To do: Within the listing below, please show every line carrying the string "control".
(Records to process)
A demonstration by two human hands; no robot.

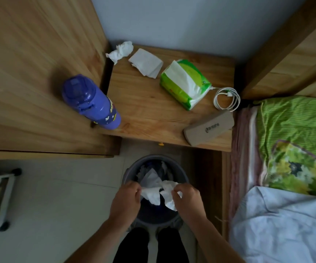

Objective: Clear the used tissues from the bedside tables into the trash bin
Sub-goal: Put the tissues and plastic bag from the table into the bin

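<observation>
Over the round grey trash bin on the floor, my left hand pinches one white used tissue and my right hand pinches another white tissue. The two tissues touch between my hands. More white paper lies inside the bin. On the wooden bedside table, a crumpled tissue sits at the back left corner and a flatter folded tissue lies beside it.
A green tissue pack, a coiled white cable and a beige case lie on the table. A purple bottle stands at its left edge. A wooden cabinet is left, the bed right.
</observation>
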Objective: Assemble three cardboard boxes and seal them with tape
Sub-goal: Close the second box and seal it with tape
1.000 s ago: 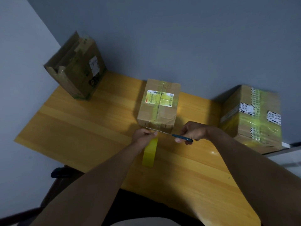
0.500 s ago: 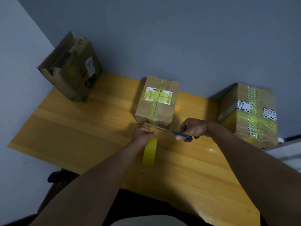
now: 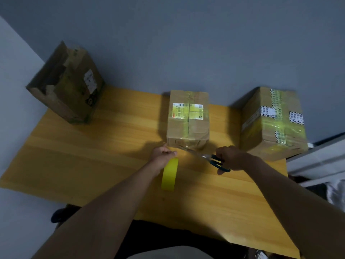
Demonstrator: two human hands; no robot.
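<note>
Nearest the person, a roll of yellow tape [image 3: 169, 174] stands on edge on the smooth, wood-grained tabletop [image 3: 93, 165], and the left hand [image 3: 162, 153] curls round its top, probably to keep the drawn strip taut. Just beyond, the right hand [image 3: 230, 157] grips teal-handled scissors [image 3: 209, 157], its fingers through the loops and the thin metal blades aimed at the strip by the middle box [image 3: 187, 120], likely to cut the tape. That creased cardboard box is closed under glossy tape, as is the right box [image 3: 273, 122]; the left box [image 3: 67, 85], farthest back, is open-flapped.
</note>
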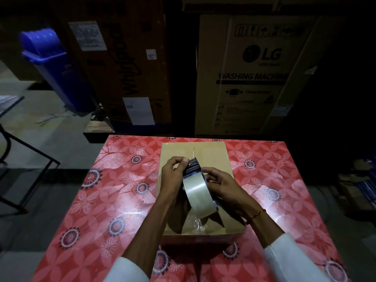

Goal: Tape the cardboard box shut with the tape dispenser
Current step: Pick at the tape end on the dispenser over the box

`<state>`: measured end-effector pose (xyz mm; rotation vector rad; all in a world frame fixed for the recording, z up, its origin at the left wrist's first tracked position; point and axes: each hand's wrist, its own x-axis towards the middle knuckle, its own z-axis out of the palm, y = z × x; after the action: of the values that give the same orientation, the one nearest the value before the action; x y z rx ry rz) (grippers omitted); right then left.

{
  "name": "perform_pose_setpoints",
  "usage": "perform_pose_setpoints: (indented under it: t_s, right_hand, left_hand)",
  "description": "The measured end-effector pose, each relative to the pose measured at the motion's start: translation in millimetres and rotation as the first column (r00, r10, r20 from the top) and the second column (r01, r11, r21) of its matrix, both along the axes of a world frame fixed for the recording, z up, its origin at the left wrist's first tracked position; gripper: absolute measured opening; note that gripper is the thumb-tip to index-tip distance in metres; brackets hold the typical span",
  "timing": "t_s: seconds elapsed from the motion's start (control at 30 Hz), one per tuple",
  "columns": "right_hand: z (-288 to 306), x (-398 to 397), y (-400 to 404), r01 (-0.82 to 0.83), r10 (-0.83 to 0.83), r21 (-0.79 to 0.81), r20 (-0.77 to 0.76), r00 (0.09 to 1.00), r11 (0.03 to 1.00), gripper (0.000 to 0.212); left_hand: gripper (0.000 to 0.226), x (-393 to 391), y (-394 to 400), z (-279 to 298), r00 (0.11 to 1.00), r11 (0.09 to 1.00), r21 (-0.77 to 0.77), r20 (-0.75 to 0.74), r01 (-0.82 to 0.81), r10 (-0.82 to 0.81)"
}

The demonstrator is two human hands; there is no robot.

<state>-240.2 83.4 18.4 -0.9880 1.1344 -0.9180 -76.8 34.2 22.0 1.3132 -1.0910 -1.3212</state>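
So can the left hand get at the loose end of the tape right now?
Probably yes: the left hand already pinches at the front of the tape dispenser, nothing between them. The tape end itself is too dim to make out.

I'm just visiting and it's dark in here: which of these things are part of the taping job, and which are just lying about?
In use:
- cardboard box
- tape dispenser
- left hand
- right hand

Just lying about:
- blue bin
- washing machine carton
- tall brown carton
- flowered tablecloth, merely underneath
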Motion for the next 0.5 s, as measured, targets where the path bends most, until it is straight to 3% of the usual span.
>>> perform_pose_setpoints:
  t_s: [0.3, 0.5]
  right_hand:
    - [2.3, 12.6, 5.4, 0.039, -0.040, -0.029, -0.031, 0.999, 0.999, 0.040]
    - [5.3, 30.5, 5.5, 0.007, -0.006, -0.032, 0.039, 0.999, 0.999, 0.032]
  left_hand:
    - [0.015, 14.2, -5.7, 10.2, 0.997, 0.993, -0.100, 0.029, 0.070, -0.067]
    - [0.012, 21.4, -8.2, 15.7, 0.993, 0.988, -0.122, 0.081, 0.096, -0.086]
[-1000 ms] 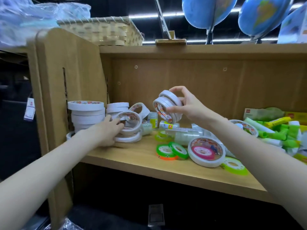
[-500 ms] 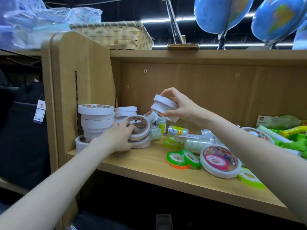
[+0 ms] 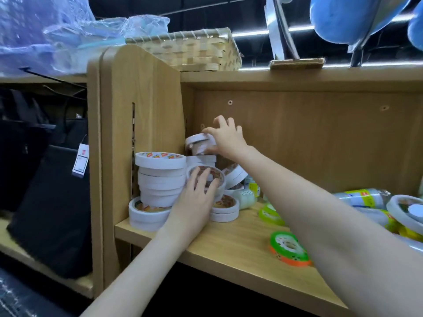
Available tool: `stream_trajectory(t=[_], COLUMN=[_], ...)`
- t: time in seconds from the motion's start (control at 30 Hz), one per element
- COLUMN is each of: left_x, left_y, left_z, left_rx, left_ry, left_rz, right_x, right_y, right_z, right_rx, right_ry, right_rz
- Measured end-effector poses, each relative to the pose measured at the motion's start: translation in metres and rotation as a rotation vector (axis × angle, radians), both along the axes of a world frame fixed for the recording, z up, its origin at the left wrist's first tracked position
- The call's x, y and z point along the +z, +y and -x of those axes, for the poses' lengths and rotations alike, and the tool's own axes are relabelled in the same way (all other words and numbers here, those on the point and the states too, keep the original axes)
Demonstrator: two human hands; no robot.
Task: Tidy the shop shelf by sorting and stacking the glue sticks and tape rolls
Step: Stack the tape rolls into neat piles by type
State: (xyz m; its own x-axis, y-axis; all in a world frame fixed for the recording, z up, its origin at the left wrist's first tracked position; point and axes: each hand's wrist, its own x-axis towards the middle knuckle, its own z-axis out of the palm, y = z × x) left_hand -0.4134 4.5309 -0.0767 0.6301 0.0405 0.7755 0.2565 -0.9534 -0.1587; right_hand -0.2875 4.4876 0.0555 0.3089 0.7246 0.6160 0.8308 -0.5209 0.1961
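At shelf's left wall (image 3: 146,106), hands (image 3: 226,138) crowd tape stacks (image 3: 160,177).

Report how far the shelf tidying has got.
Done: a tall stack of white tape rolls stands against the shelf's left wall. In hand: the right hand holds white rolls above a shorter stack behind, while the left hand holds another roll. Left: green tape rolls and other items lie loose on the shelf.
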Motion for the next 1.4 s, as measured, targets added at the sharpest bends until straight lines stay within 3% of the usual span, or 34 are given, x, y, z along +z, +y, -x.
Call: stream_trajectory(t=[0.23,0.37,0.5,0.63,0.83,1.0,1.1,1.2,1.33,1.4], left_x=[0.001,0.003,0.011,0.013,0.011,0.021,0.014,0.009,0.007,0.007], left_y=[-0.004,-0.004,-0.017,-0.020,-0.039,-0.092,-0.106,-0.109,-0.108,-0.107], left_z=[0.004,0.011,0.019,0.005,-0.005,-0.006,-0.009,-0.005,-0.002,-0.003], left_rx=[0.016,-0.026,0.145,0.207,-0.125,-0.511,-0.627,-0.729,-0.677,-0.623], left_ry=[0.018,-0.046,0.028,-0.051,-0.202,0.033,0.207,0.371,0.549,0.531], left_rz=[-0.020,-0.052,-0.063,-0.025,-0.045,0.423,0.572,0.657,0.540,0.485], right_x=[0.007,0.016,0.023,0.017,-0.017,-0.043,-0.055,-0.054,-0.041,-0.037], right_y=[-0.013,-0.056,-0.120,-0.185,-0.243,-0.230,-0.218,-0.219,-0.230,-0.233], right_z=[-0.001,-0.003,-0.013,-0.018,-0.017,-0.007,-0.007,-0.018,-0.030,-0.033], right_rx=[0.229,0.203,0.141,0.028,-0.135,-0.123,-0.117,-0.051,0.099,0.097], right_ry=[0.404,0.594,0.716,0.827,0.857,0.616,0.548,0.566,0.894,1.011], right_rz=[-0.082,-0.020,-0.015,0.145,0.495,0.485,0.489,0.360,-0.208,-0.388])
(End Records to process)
Answer:
  "timing": "t_s: seconds elapsed from the motion's start (control at 30 Hz), one per tuple",
- t: time in seconds from the motion's start (control at 30 Hz), one per element

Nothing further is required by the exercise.